**What you need to do**:
Every line from the first record below down to the line that includes "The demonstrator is" must be reproduced exactly; the pictures are not.

Collection entries:

■ ■ ■ ■ ■ ■ ■

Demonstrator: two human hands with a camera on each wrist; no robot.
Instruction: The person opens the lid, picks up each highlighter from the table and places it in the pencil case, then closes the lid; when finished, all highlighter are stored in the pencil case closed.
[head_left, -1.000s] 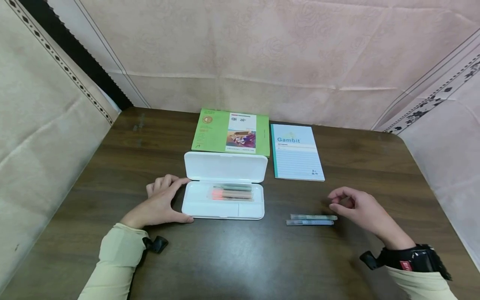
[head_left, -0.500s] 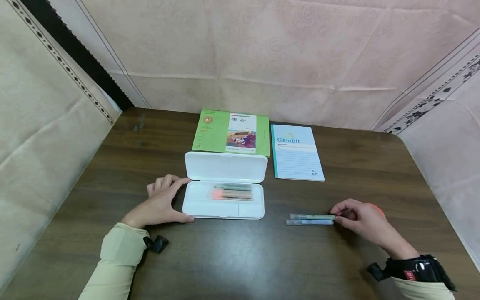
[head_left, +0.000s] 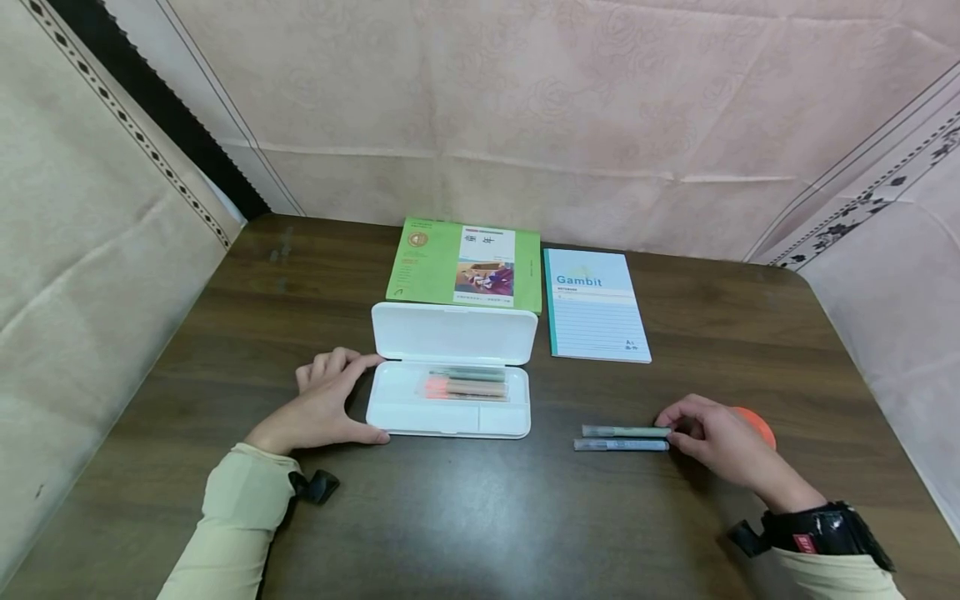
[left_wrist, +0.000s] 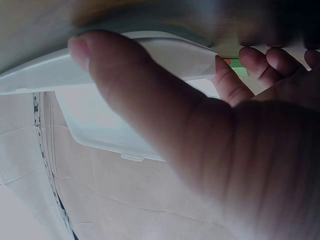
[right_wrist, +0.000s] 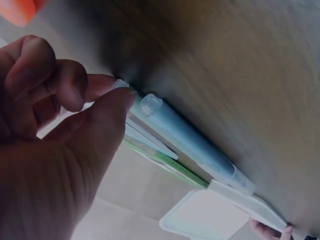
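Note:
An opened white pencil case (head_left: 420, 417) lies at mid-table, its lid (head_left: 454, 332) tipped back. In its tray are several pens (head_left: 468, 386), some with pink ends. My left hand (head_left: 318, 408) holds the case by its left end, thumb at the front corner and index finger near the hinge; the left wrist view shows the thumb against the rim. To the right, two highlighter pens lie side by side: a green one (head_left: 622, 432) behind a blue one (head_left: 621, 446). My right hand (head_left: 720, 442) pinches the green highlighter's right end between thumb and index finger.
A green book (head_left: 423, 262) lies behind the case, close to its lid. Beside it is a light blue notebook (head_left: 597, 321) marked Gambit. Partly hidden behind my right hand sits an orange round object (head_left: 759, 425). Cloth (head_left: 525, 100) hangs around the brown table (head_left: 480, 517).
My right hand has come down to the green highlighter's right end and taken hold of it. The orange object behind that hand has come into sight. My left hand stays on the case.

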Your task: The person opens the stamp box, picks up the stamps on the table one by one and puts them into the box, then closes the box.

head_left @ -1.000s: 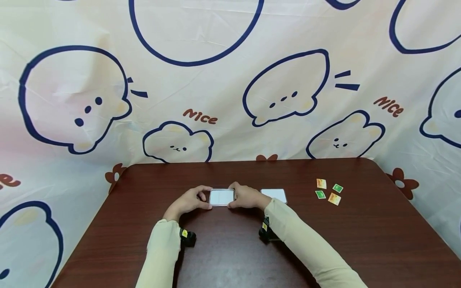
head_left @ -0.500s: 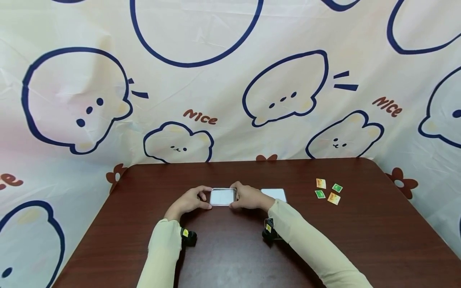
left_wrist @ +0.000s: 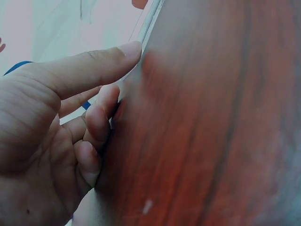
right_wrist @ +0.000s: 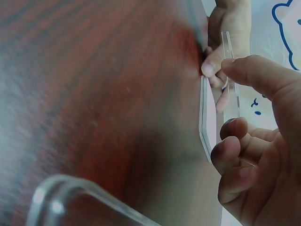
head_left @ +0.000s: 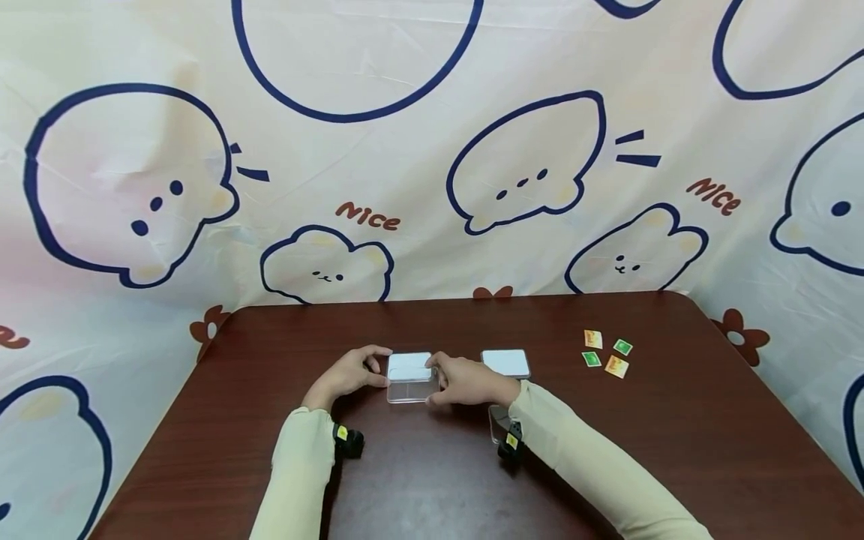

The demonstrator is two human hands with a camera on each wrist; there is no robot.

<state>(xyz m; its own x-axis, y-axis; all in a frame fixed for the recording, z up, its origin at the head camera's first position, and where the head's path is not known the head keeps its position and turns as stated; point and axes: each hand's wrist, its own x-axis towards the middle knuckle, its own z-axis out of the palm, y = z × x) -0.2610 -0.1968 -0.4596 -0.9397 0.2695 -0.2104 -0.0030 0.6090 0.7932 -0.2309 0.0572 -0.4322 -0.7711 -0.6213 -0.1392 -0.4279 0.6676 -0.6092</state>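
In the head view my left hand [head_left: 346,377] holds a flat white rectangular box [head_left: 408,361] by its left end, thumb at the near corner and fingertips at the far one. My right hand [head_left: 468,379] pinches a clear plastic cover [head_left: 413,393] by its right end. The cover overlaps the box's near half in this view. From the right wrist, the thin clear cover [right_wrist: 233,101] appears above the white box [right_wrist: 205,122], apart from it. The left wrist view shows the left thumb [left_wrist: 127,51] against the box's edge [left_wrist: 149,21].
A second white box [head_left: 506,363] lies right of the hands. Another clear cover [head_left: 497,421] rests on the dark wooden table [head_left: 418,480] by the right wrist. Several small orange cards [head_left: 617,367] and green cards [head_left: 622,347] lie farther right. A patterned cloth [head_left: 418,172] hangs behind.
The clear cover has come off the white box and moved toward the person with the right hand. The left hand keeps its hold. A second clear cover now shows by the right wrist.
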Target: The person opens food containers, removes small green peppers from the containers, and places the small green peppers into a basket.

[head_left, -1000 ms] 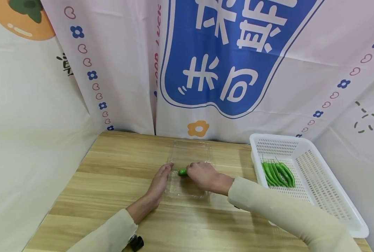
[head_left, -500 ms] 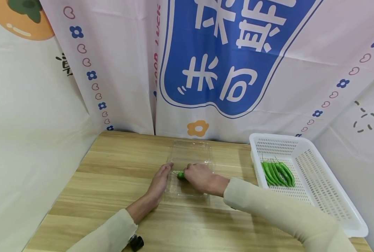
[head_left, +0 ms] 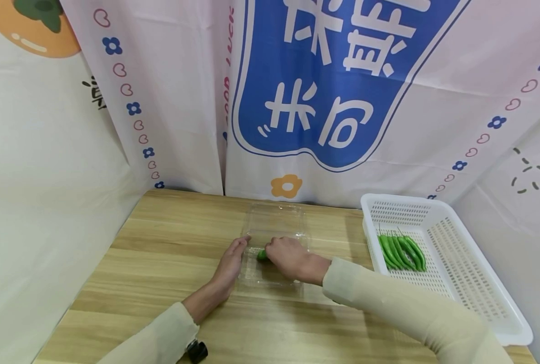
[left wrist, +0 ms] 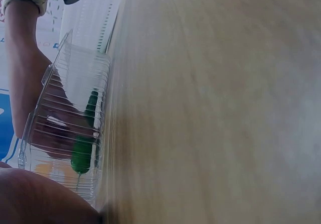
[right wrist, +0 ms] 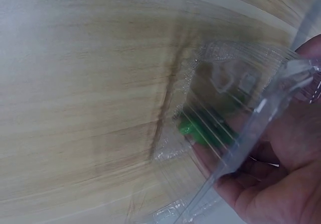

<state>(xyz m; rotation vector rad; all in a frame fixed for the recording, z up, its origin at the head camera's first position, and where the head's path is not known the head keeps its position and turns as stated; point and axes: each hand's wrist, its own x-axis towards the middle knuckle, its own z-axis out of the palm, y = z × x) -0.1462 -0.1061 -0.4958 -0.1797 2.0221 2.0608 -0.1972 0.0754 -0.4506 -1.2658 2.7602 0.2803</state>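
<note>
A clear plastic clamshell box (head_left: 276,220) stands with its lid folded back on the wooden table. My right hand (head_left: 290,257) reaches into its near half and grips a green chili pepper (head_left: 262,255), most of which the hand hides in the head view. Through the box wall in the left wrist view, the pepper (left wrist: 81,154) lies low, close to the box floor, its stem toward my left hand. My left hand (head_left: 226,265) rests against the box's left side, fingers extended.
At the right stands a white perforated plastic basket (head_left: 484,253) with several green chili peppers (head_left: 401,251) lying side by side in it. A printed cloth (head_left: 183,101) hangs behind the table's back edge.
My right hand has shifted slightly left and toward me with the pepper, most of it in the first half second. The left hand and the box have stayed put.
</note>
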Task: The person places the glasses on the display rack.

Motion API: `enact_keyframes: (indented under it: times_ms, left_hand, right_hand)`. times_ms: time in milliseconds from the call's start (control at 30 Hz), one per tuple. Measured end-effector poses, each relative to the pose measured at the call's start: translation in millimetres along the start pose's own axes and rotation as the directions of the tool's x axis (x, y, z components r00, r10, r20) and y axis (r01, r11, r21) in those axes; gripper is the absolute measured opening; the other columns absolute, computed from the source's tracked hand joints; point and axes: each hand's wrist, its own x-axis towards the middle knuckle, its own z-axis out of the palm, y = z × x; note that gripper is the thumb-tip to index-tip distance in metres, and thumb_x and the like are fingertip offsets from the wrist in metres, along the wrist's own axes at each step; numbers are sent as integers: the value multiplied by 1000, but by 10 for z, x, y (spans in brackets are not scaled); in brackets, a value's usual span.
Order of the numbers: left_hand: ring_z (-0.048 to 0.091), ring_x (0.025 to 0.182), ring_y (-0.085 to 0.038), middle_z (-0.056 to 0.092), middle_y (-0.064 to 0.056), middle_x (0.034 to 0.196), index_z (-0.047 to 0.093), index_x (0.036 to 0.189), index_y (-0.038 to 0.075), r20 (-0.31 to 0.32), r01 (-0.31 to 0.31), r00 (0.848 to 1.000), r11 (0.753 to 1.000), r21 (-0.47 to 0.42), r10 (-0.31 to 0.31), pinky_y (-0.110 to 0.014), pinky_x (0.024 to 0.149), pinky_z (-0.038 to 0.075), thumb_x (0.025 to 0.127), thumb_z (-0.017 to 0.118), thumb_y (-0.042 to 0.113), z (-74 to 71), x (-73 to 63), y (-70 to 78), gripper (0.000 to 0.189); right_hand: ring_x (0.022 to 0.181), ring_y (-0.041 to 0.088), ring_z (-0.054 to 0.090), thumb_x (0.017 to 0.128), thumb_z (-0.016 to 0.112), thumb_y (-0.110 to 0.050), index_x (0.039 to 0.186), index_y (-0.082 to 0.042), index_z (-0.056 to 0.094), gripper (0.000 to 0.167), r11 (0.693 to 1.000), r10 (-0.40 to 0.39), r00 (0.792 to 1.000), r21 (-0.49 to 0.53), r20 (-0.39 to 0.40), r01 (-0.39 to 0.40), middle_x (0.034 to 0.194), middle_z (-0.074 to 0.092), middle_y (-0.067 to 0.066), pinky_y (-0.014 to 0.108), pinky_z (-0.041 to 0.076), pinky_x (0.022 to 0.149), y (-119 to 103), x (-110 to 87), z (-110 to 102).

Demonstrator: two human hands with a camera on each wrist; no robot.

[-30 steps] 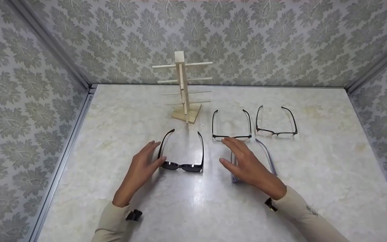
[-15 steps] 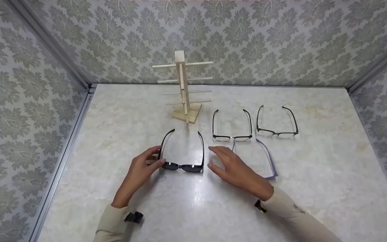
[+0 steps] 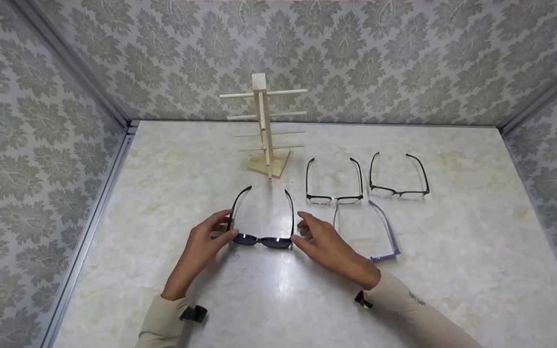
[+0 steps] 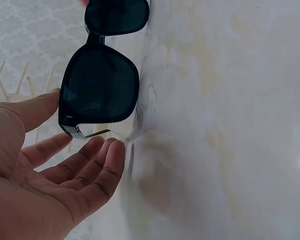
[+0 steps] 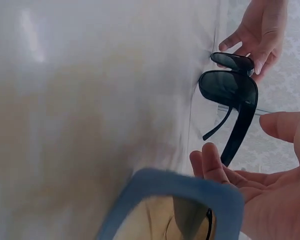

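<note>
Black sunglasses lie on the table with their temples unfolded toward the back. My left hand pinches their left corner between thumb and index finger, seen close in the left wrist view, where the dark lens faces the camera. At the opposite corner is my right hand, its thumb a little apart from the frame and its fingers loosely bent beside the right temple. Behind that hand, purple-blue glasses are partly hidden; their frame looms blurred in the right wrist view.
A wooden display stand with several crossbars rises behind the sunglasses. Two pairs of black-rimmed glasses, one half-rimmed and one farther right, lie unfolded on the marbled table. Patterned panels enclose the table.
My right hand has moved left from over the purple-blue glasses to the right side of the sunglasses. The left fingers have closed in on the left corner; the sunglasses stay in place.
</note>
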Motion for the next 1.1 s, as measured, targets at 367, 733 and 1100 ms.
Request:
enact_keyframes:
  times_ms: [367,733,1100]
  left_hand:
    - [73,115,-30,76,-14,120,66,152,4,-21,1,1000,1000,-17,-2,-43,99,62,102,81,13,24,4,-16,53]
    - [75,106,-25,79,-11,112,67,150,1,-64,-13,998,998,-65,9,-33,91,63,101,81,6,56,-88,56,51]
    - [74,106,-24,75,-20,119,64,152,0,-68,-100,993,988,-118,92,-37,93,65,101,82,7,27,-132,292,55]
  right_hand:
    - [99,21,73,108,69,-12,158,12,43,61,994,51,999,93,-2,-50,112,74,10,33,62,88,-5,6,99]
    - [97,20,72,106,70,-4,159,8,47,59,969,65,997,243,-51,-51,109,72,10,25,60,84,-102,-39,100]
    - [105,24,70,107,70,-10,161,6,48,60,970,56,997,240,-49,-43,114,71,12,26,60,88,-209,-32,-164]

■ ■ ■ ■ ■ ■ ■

**Task response**:
Demonstrator: two human hands with a camera on each wrist; no robot.
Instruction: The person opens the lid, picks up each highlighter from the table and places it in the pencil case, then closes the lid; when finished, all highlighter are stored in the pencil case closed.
[head_left, -1.000s] 
[head_left, -0.500s] 
[head_left, +0.000s] 
[left_wrist, +0.000s] 
[right_wrist, +0.000s] 
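Note:
An opened white pencil case (head_left: 420, 417) lies at mid-table, its lid (head_left: 454, 332) tipped back. In its tray are several pens (head_left: 468, 386), some with pink ends. My left hand (head_left: 318, 408) holds the case by its left end, thumb at the front corner and index finger near the hinge; the left wrist view shows the thumb against the rim. To the right, two highlighter pens lie side by side: a green one (head_left: 622, 432) behind a blue one (head_left: 621, 446). My right hand (head_left: 720, 442) pinches the green highlighter's right end between thumb and index finger.
A green book (head_left: 423, 262) lies behind the case, close to its lid. Beside it is a light blue notebook (head_left: 597, 321) marked Gambit. Partly hidden behind my right hand sits an orange round object (head_left: 759, 425). Cloth (head_left: 525, 100) hangs around the brown table (head_left: 480, 517).
My right hand has come down to the green highlighter's right end and taken hold of it. The orange object behind that hand has come into sight. My left hand stays on the case.
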
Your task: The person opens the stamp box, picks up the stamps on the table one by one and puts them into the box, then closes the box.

head_left @ -1.000s: 
head_left @ -0.500s: 
left_wrist @ +0.000s: 
right_wrist @ +0.000s: 
head_left @ +0.000s: 

The demonstrator is two human hands with a camera on each wrist; there is no robot.

No more work is required for the exercise.